═════ Data provided

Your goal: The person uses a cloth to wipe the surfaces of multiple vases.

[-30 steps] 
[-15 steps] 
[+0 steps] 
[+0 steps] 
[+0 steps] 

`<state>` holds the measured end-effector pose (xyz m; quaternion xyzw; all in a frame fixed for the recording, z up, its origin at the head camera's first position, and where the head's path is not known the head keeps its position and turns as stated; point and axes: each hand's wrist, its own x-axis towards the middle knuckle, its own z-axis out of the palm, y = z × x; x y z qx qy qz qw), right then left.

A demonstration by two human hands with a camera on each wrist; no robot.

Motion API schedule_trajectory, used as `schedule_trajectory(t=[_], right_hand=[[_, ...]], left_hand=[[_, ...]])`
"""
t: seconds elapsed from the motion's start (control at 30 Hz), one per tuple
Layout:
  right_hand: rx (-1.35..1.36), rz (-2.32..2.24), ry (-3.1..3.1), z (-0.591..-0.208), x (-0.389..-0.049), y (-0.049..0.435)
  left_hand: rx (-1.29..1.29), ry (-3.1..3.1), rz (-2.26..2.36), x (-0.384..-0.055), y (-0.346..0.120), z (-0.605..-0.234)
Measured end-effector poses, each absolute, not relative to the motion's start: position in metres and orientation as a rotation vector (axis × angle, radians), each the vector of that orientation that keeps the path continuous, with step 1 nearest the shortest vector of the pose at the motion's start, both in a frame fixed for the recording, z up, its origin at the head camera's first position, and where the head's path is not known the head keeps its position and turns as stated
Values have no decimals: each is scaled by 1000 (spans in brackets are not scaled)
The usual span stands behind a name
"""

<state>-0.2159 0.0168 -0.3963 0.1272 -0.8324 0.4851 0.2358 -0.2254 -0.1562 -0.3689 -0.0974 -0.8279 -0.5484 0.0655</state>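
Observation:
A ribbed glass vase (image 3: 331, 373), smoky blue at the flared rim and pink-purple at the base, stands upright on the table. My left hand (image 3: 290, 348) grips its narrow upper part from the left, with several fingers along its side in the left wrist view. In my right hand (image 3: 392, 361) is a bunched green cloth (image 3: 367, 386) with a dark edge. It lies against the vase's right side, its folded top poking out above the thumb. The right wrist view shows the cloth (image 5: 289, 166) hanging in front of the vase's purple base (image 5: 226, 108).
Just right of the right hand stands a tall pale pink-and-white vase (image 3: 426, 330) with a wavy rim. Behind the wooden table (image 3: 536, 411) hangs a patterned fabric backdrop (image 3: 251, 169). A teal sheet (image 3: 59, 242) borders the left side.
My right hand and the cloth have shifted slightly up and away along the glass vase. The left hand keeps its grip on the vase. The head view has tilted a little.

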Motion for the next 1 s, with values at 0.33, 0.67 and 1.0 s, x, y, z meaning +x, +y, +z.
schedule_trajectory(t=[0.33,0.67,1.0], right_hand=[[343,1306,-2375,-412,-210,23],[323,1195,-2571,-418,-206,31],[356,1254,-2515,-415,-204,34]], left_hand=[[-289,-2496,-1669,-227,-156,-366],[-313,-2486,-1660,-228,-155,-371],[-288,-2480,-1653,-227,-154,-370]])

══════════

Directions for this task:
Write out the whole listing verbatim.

Your solution:
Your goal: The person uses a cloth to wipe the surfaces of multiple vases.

[-30 steps] 
[-15 steps] 
[+0 steps] 
[+0 steps] 
[+0 steps] 

`<state>` holds the measured end-effector pose (xyz m; quaternion xyzw; all in a frame fixed for the recording, z up, its origin at the head camera's first position, and where the head's path is not known the head keeps its position and turns as stated; point and axes: each hand's wrist, its own x-axis towards the middle knuckle, its own z-axis out of the palm, y = z × x; x y z qx qy qz qw), right then left.

A demonstration by two human hands with a camera on each wrist; no robot.

Motion API schedule_trajectory, used as `schedule_trajectory(t=[_], right_hand=[[_, ...]], left_hand=[[_, ...]])`
"""
t: seconds elapsed from the motion's start (control at 30 Hz), one per tuple
Layout:
  right_hand: rx (-1.35..1.36), rz (-2.32..2.24), ry (-3.1..3.1), z (-0.591..-0.208), x (-0.389..-0.049), y (-0.049..0.435)
  left_hand: rx (-1.29..1.29), ry (-3.1..3.1), rz (-2.26..2.36), x (-0.384..-0.055), y (-0.346..0.120), z (-0.605..-0.234)
Measured end-effector poses, each absolute, not relative to the motion's start: position in metres and orientation as a rotation vector (axis × angle, radians), each the vector of that orientation that keeps the path continuous, with step 1 nearest the shortest vector of the pose at the motion's start, both in a frame fixed for the recording, z up, its origin at the head camera's first position, and where the head's path is not known the head keeps its position and turns as stated
Values have no decimals: each is scaled by 1000 (spans in brackets are not scaled)
The usual span stands behind a name
"""

<state>-0.2159 0.0168 -0.3963 0.1272 -0.8324 0.4851 0.2358 -0.2254 -0.1562 -0.3689 -0.0974 -0.8279 -0.5484 0.0655</state>
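Observation:
A ribbed glass vase (image 3: 331, 373), smoky blue at the flared rim and pink-purple at the base, stands upright on the table. My left hand (image 3: 290, 348) grips its narrow upper part from the left, with several fingers along its side in the left wrist view. In my right hand (image 3: 392, 361) is a bunched green cloth (image 3: 367, 386) with a dark edge. It lies against the vase's right side, its folded top poking out above the thumb. The right wrist view shows the cloth (image 5: 289, 166) hanging in front of the vase's purple base (image 5: 226, 108).
Just right of the right hand stands a tall pale pink-and-white vase (image 3: 426, 330) with a wavy rim. Behind the wooden table (image 3: 536, 411) hangs a patterned fabric backdrop (image 3: 251, 169). A teal sheet (image 3: 59, 242) borders the left side.
My right hand and the cloth have shifted slightly up and away along the glass vase. The left hand keeps its grip on the vase. The head view has tilted a little.
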
Motion for the next 1 s, with values at 0.33, 0.67 and 1.0 s, x, y, z meaning +x, +y, +z.
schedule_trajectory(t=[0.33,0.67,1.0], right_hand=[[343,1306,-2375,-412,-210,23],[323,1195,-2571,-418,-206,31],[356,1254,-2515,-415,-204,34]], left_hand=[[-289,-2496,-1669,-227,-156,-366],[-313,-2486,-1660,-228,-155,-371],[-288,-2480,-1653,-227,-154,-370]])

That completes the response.